▶ Exercise description
Beginning at the line containing "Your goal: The", output every line to the end of the data below exactly as it appears.

▶ Source data
•••

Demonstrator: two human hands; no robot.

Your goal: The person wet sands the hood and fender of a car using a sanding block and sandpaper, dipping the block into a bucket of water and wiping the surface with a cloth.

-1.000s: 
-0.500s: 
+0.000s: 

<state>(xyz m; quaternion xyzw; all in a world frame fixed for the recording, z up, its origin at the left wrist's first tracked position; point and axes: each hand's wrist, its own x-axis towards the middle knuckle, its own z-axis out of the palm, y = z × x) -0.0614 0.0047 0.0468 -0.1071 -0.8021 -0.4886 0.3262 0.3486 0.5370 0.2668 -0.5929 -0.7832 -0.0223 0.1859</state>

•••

▶ Task result
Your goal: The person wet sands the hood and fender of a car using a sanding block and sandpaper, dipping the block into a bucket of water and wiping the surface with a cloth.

-1.000s: 
-0.500s: 
+0.000s: 

<state>(xyz m; quaternion xyzw; all in a world frame fixed for the recording, z up, its origin at the left wrist's first tracked position; point and axes: each hand's wrist, its own x-axis towards the middle knuckle, its own z-axis out of the palm, y = z × x) -0.0614 0.0047 0.0468 -0.1071 -0.8021 -0.4886 0.3262 0.3486 0.5370 0.2668 -0.5929 -0.7832 -0.0223 0.1859</state>

Nothing else is required for this exercise.